- Born: Maria de Riu Berengué 30 November 1909 Arbeca, Lleida, Spain
- Died: c. 1970 (aged 60–61) France
- Occupations: Seamstress, activist
- Organisation: National Confederation of Labour
- Other political affiliations: Los Solidarios
- Movement: Anarchism, prisoners' rights
- Allegiance: Spanish Republic
- Service: Confederal militias (1936–1937); Spanish Republican Army (1937–1939);
- Unit: Hilario-Zamora Column (1936–1937); 116th Mixed Brigade; (1937–1939);
- Conflicts: Spanish Civil War Battle of Barcelona; Aragon front; ;

= Maria Rius =

Catalan activist (1909–1970)

Maria Rius (1909–c. 1970) was a Catalan prisoner support activist and anarchist militant. She organised numerous prison escapes during the time of the dictatorship of Primo de Rivera. After the proclamation of the Second Spanish Republic, she stormed a women's prison in Barcelona and agitated for amnesty for political prisoners. She fought on the Aragon front during the Spanish Civil War, before fleeing into exile in France.

==Biography==
Maria Rius was born in the Catalan village of Arbeca in 1909. She was raised by working-class parents, who could not afford to pay for her education. She herself entered the workforce at the age of nine, beginning with an apprenticeship as a shirtwaist maker. She and her family later moved to Barcelona, where she joined the growing anarchist movement. At the age of 18, she joined the National Confederation of Labour (CNT), becoming the first member of its dressmakers' union. She was also active in prisoner support, provided refuge for anarchist fugitives and organised prison escapes.
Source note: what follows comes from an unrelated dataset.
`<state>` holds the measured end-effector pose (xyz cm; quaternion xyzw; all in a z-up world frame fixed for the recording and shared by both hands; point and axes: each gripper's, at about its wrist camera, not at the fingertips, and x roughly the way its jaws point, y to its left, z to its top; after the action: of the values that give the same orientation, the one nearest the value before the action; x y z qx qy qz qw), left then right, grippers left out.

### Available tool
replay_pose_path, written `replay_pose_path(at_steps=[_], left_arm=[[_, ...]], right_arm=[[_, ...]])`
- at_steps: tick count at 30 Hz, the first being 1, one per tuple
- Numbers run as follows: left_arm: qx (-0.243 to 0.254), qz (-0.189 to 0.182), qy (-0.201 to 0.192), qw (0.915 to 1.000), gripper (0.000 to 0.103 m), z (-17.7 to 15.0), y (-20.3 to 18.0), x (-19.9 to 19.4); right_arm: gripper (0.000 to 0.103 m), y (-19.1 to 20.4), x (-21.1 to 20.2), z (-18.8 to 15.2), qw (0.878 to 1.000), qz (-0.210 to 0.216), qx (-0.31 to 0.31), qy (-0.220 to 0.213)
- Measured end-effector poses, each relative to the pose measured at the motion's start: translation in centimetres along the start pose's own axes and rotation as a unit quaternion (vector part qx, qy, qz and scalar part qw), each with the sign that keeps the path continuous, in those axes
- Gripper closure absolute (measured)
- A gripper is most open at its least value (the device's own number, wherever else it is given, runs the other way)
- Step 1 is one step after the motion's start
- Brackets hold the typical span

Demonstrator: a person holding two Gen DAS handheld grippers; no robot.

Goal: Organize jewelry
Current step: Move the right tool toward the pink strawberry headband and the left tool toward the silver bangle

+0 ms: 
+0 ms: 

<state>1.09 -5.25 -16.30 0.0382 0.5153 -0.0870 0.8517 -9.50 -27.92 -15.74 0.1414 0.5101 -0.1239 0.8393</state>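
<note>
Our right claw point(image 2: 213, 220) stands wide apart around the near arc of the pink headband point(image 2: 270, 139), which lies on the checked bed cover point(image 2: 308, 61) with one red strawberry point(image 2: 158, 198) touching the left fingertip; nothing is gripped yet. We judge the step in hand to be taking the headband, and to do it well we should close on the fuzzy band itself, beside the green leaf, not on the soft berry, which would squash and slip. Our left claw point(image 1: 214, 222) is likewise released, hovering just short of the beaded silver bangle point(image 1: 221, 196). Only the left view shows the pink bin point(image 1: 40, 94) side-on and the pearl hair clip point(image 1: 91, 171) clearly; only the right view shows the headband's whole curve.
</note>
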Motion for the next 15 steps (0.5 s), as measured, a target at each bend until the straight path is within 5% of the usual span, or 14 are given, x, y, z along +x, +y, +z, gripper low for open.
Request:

Rius also joined the anarchist militant group Los Solidarios. In 1924, police found explosives and firearms in her home; she was arrested and sentenced to eight years' imprisonment. Rius continued organising escapes from prison, until she was identified by the authorities. She herself then escaped and fled to France. Following the fall of the dictatorship of Primo de Rivera, she returned to prisoner support activism in Barcelona, agitating for amnesty for imprisoned women. Following the proclamation of the Second Spanish Republic, on 14 April 1931, she led the storming of the Queen Amalia Prison. She freed many imprisoned women and burned the prison's records, before leading the liberated women to the Republican demonstration on the Plaça Sant Jaume. She then participated in a commission which appealed to Catalan President Francesc Macià for all politics prisoners in Figueres and Barcelona to be released.

With the outbreak of the Spanish Civil War, Rius became a militiawoman and participated in the streetfighting against the July 1936 military uprising in Barcelona. She then went to the Aragon front, where she joined up with the Hilario-Zamora Column in Sástago. In March 1937, she took part in the capture of Quinto. She later joined the 116th Mixed Brigade of the Spanish Republican Army. With the victory of the Nationalists' Catalonia Offensive in 1939, Rius fled to France. She retired from activism and, for the rest of her life, she focused on her family. She died in French exile, c. 1970.